•  
  •  
  •  
  •  
  •  
  •  
  •  
  •  
  •  
  •  
  •  
  •  
  •  
  •  
  •  
  •  
  •  
  •  
  •  
  •  
  •  
  •  
  •  
  •  

Poursuite judiciaire contre Rimouski autour du site du futur Riôtel

Une partie du résultat des travaux de décontamination sur les terrains du centre commercial qui a abrité l'ancien Cooprix et l'ancienne SAQ Sélection à Rimouski

Une partie du résultat des travaux de décontamination sur les terrains du centre commercial qui a abrité l'ancien Cooprix et l'ancienne SAQ Sélection à Rimouski

Photo : Radio-Canada

Radio-Canada
Prenez note que cet article publié en 2017 pourrait contenir des informations qui ne sont plus à jour.

Le terrain où le groupe Riôtel compte construire un hôtel se retrouve soudainement au coeur d'une poursuite judiciaire contre la Ville de Rimouski.

Une filiale du groupe Steckmar, la compagnie Centre commercial Rimouski inc (CCR), poursuit la Ville de Rimouski à qui elle a récemment vendu des terrains. La Ville exigeait que ces terrains soient décontaminés pour conclure la transaction. L'entreprise s'est rendue compte que les travaux à réaliser étaient très important. Elle accuse la Ville de lui avoir caché l'existence d'un ancien dépotoir sur les terrains situés dans l'est du territoire municipal.

La Ville avait acheté ces terrains dans le but de les revendre à différents promoteurs, dont le groupe Riôtel afin de redynamiser ce secteur de la municipalité.

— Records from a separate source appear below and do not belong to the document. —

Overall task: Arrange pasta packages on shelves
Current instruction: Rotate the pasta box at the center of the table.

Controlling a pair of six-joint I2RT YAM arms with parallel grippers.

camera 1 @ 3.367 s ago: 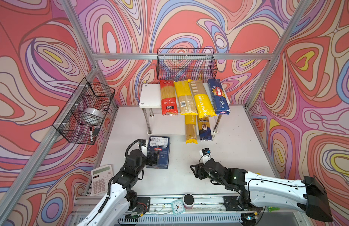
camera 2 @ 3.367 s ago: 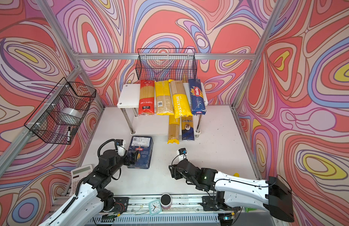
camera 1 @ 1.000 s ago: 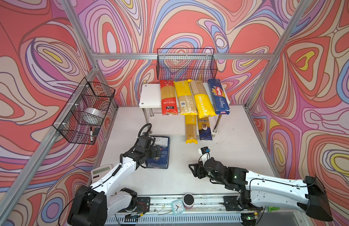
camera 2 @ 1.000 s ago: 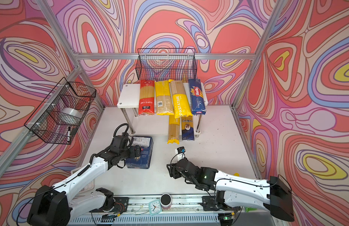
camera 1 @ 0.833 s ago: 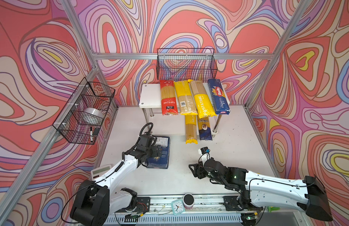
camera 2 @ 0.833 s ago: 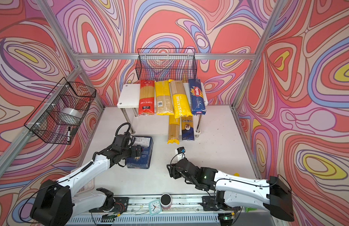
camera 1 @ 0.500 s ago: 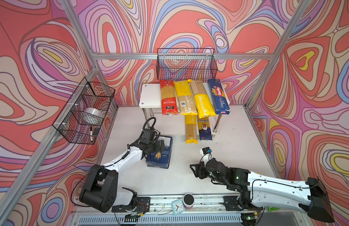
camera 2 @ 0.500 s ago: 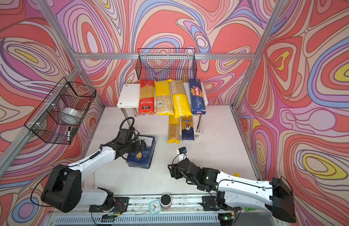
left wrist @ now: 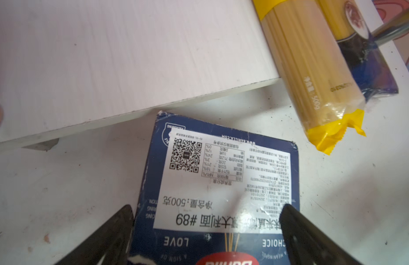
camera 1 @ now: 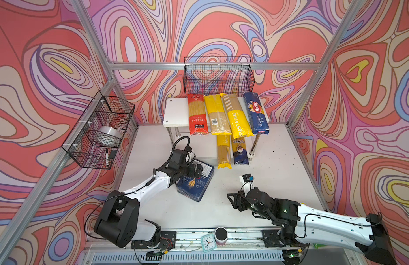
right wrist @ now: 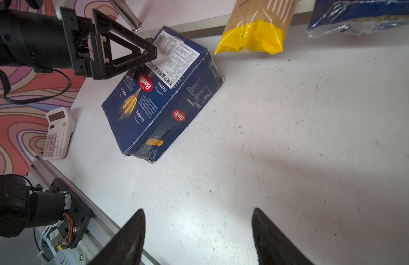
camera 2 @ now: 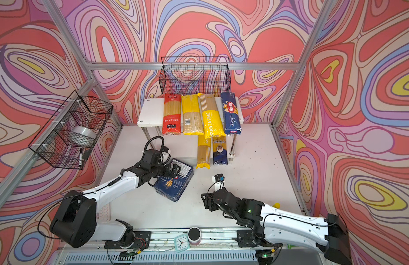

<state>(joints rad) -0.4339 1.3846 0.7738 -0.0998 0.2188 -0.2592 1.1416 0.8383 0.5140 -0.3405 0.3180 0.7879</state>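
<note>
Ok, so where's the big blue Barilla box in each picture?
Top view: blue Barilla box near the middle, in front of the rack.
Top view: same spot, a little further left in the picture.
Left wrist: lower middle of the picture, label up.
Right wrist: upper left of the picture's middle.
Shared landmark: the yellow-ended spaghetti pack beside it.

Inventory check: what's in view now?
rack: 1, white, back wall
red bag: 1, red, top shelf
yellow packs: 3, yellow, two top, one lower
slim box: 1, blue, top shelf
dark bag: 1, navy, lower shelf
wide box: 1, blue, table
wire baskets: 2, black, walls
tape roll: 1, silver, side basket
marker: 1, black, same basket
calculator: 1, white, table edge
clock: 1, teal, front rail
cup: 1, dark-topped, beside clock
left gripper: 1, black, at wide box
right gripper: 1, black, open over table
</note>
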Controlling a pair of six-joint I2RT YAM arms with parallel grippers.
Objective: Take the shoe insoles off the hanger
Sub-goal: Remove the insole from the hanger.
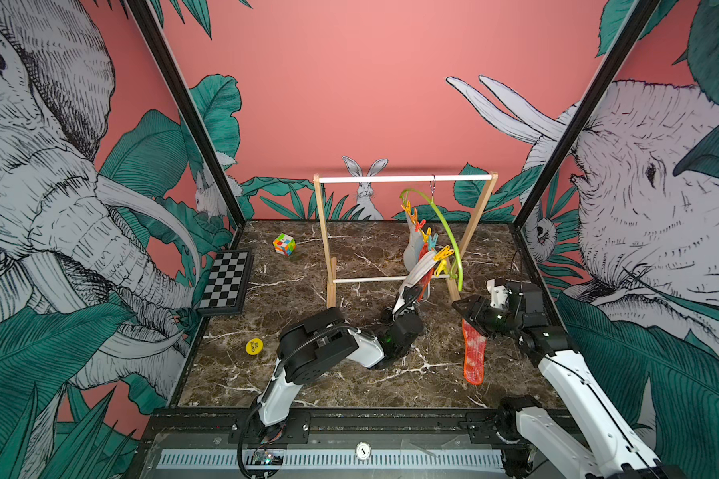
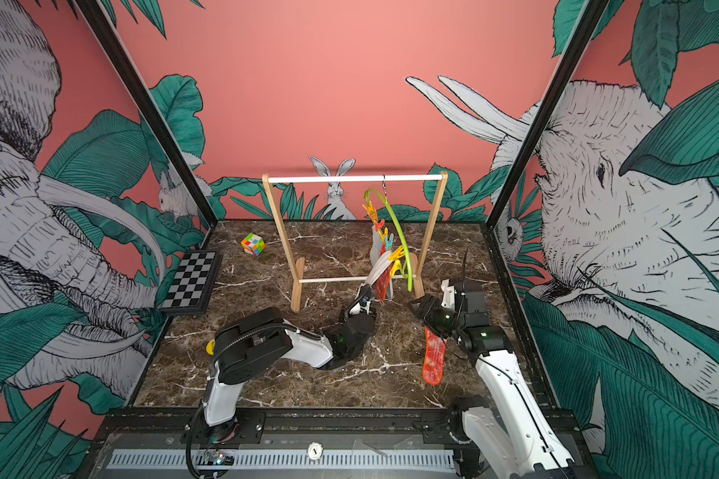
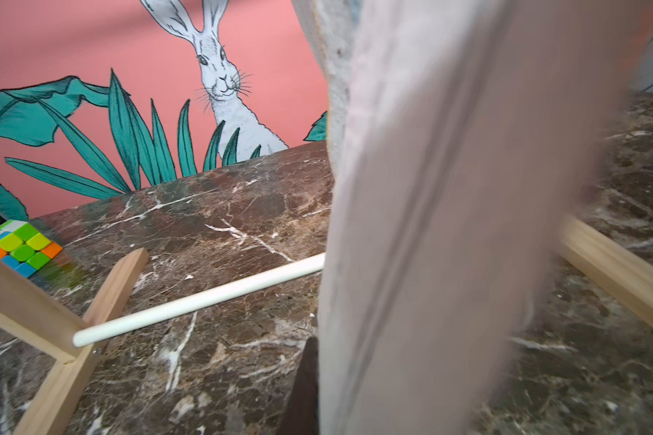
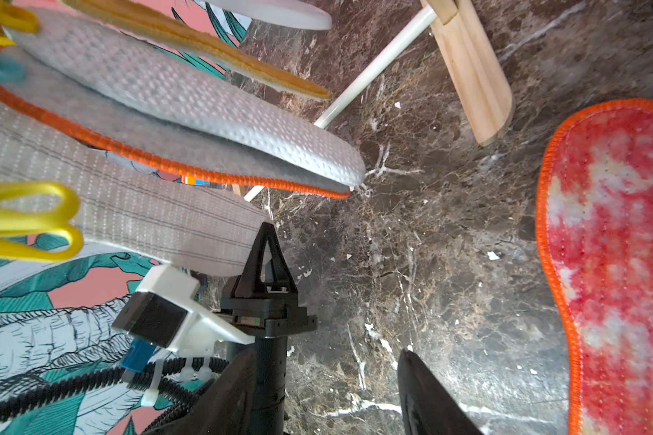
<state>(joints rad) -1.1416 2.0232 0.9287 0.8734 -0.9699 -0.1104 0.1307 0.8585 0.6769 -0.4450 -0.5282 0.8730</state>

Dans sa requête, la compagnie réclame l'annulation de l'offre d'achat et de l'acte de vente en plus d'un montant de 63 236,25 $ à titre de dommages-intérêts. Elle dit également se réserver le droit de déposer une autre requête contre la Ville, cette fois en dommages-intérêts punitifs.

Dépotoir

L'objet du litige porte sur l'état réel du terrain au moment de la transaction. En mai dernier, la Ville de Rimouski a déposé une offre d'achat des terrains où l'on retrouvait le centre commercial qui a déjà abrité l'ancien magasin Cooprix et l'ancienne succursale de la SAQ Sélection au 333 boulevard René-Lepage Est à Rimouski.

L'offre prévoyait que le propriétaire des lieux, Centre commercial Rimouski inc du groupe Steckmar de Montréal devait décontaminer le terrain selon les normes gouvernementales permettant un usage commercial des lieux.

Or, allègue la poursuite, la Ville a alors « volontairement caché » au vendeur l'existence d'un ancien dépotoir sur les terrains qu'il possédait déjà depuis 2007 et que s'il en avait eu connaissance, il n'aurait jamais souscrit à une telle transaction.

« Les silences, les réticences et les fausses représentations de Rimouski constituent un dol [un agissement trompeur] qui a vicié le consentement de CCR [le vendeur]. »

— Une citation de  Extrait de la poursuite de « Centre commercial Rimouski inc » contre la Ville de Rimouski

1 million de dollars pour décontaminer

La poursuite allègue que les travaux de décontamination ont, jusqu'ici, coûté environ 1 million de dollars et qu'ils ne sont pas encore complétés. On indique également que les sociétés et individus qui ont réalisés les travaux de décontamination n'ont pas tous été payés.

La compagnie Centre commercial Rimouski inc demande donc au tribunal d'annuler l'offre d'achat et l'acte de vente de l'immeuble en cause et d'en être déclarée propriétaire. Elle invite aussi le tribunal à ordonner à la Ville de compléter les travaux de décontamination et de lui imposer des dommages-intérêts de 63 236,25 $.

La poursuite écrit également qu'elle se réserve le droit de déposer une autre requête, cette fois en dommages-intérêts punitifs.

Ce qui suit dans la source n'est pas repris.